The last two papers of this issue take a gestalt approach, incorporating what we know about brain and aging to inform interventions to increase level of cognitive functioning and quality of life in older adults. Reuter-Lorenz and Park provide a revision of their previously well-received STAC (Scaffolding Theory of Aging and Cognition) model of cognitive functioning in normal aging. In their conceptual model of cognitive aging, they integrate the influence of biological, environmental, and lifestyle variables and effects level of cognitive functioning and rate of cognitive decline in advancing age. Lastly, the paper by Carmichael reviews what is known and what is not yet known about vascular effects on the brain and cognition in later adulthood. This paper provides strong support for the relevance of therapeutic intervention of vascular risk factors to maintain cognitive health in later life.
Taken together, these timely reviews highlight the need for a better understanding of modifiable factors related to “normal” brain aging so that we may move toward “optimal” brain aging and the retention of strong cognitive abilities even into the ninth decade of life.
Acknowledgments
During the writing of this work, Dr.
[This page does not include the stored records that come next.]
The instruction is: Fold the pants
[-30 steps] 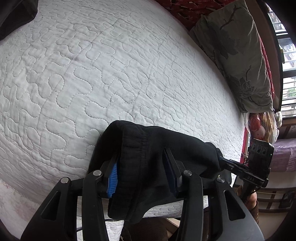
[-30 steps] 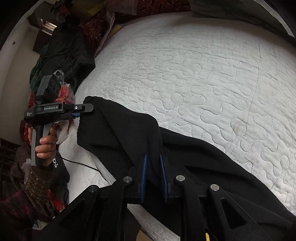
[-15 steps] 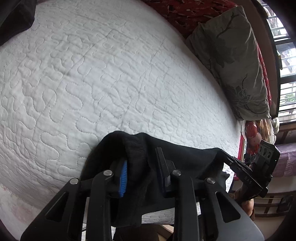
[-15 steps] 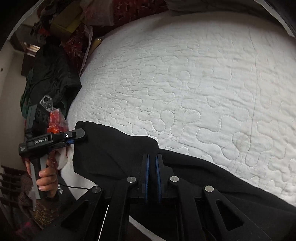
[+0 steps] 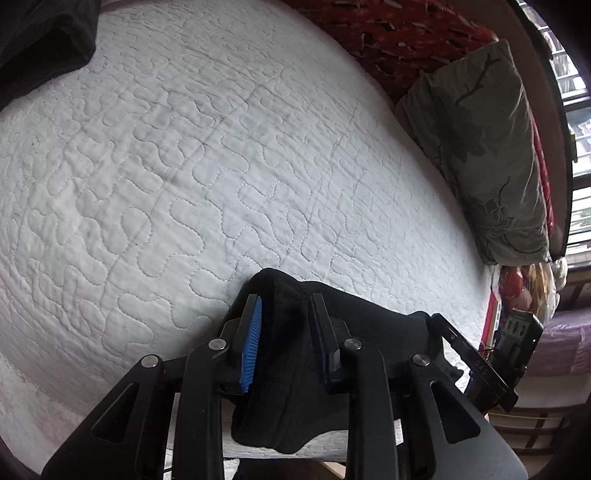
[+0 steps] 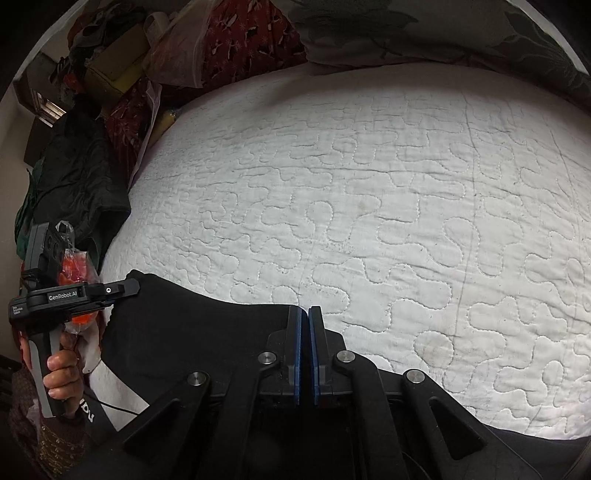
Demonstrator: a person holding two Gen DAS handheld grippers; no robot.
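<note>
The black pants [image 5: 291, 365] lie over the near edge of the white quilted bed [image 5: 221, 166]. In the left wrist view my left gripper [image 5: 284, 306] has its blue pads on either side of a thick fold of the waistband, gripping it. In the right wrist view my right gripper [image 6: 304, 314] is shut on the top edge of the pants [image 6: 207, 332], which stretch left to the left gripper [image 6: 122, 288]. The right gripper also shows in the left wrist view [image 5: 439, 321], at the far end of the same edge.
A grey floral pillow [image 5: 487, 147] and a red cloth [image 5: 388, 33] lie at the head of the bed. Dark clothing [image 6: 77, 177] and bags [image 6: 177, 55] are piled past the bed's left side. A window [image 5: 576, 110] is at the right.
Both grippers have moved forward over the bed, carrying the pants' edge with them. My right gripper's pads have closed from a small gap to nearly touching.
</note>
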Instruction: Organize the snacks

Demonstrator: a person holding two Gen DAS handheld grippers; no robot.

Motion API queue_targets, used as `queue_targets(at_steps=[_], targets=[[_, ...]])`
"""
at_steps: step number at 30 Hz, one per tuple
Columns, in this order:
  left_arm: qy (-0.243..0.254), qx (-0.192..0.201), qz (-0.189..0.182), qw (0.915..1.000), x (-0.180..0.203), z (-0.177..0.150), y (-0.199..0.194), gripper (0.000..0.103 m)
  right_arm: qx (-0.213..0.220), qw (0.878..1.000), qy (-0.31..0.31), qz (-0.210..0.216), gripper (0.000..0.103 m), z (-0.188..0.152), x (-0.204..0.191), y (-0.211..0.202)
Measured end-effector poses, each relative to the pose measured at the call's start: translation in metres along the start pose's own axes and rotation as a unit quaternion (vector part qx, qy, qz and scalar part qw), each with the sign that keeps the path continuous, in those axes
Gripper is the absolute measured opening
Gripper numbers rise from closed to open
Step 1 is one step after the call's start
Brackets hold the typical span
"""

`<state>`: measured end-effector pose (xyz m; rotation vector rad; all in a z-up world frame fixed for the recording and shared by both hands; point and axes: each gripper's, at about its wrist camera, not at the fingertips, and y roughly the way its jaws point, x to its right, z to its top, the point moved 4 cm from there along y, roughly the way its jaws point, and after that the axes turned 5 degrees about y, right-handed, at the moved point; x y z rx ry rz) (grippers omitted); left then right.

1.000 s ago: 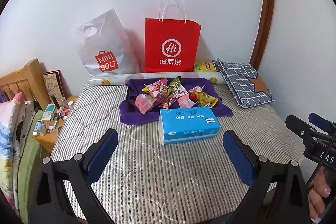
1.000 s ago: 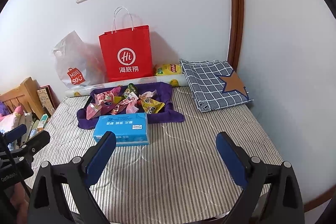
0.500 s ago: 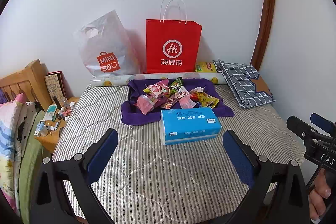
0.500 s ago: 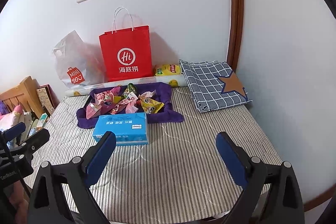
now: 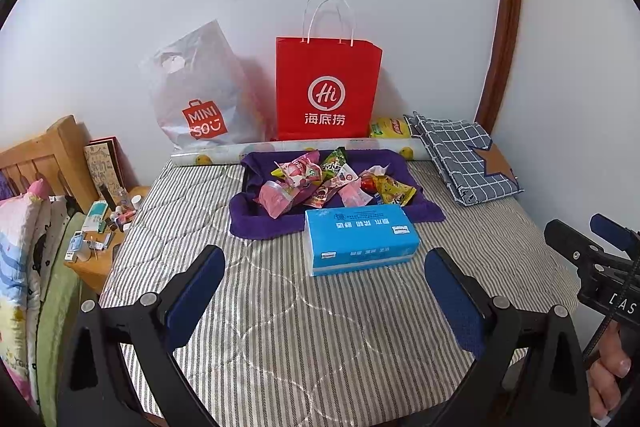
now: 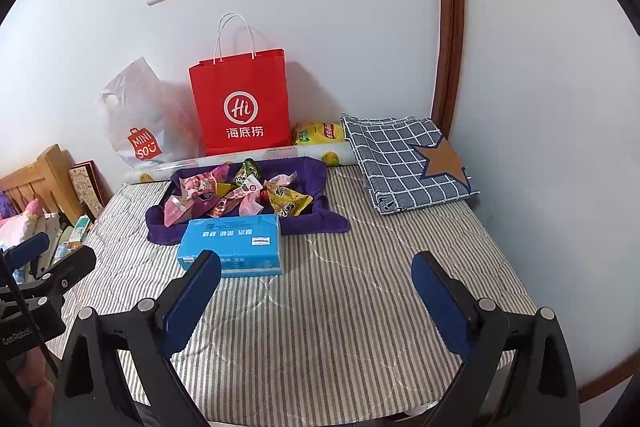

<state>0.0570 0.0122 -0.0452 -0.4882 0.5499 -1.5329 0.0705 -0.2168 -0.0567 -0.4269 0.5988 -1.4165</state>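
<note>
Several snack packets (image 5: pixel 320 183) (image 6: pixel 236 193) lie piled on a purple cloth (image 5: pixel 256 219) (image 6: pixel 316 219) at the far middle of a striped mattress. A blue tissue pack (image 5: pixel 360 239) (image 6: pixel 232 245) lies just in front of the cloth. A yellow chip bag (image 5: pixel 390 127) (image 6: pixel 320 133) lies by the wall. My left gripper (image 5: pixel 324 291) is open and empty, well short of the tissue pack. My right gripper (image 6: pixel 316 291) is open and empty, to the right of the tissue pack. Each gripper shows at the edge of the other's view.
A red paper bag (image 5: pixel 328 91) (image 6: pixel 242 103) and a white Miniso plastic bag (image 5: pixel 196 95) (image 6: pixel 140 119) stand against the wall. A folded checked cloth (image 5: pixel 464 155) (image 6: pixel 404 159) lies at the back right. A cluttered wooden bedside table (image 5: pixel 100 239) stands left of the mattress (image 5: pixel 304 327).
Both grippers have drifted slightly; the scene sits a little lower and closer in the views. Both stay open and empty. Nothing on the mattress has moved.
</note>
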Motion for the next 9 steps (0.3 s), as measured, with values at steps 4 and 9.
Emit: queue_targets(at_steps=[4,9], targets=[[0.001,0.000,0.001,1.0000,-0.0002,0.0003,0.0000,0.099,-0.002,1.000,-0.001,0.000,0.097,-0.0003,0.0006,0.0002],[0.001,0.004,0.002,1.0000,-0.0010,0.0010,-0.0020,0.099,0.000,1.000,0.000,0.002,0.097,0.0000,0.0009,-0.0024]])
Rosemary Fama received support from grant AA017168, and Dr. Charles DeCarli received support from grant P30 AG10129.
Contributor Information
Samuel Lockhart, Department of Neurology and Center for Neuroscience, University of California, Davis, Davis, CA, USA.
Charles DeCarli, Department of Neurology and Center for Neuroscience, University of California, Davis, Davis, CA, USA.
Rosemary Fama, Email: rfama@stanford.edu, Department of Psychiatry and Behavioral Sciences, Stanford University School of Medicine, Stanford, CA, USA; Neuroscience Program, SRI International, Menlo Park, CA, USA.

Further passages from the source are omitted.